**Work item**
For this exercise, write out the full listing that follows exactly and skip its pictures.

**Dataset extract**
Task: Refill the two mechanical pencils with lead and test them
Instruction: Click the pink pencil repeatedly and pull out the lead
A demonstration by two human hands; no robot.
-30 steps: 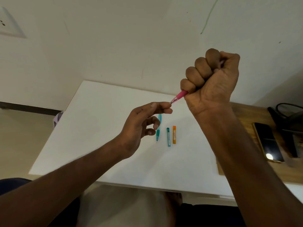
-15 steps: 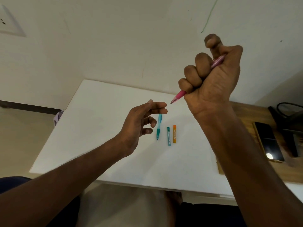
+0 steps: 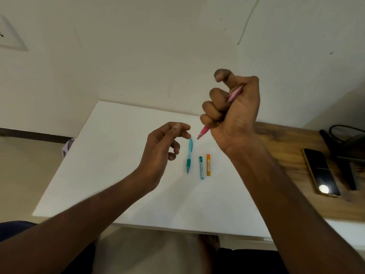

**Solution below**
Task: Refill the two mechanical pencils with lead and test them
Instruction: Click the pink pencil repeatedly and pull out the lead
A demonstration by two human hands; no robot.
-30 steps: 
-15 steps: 
+0 steps: 

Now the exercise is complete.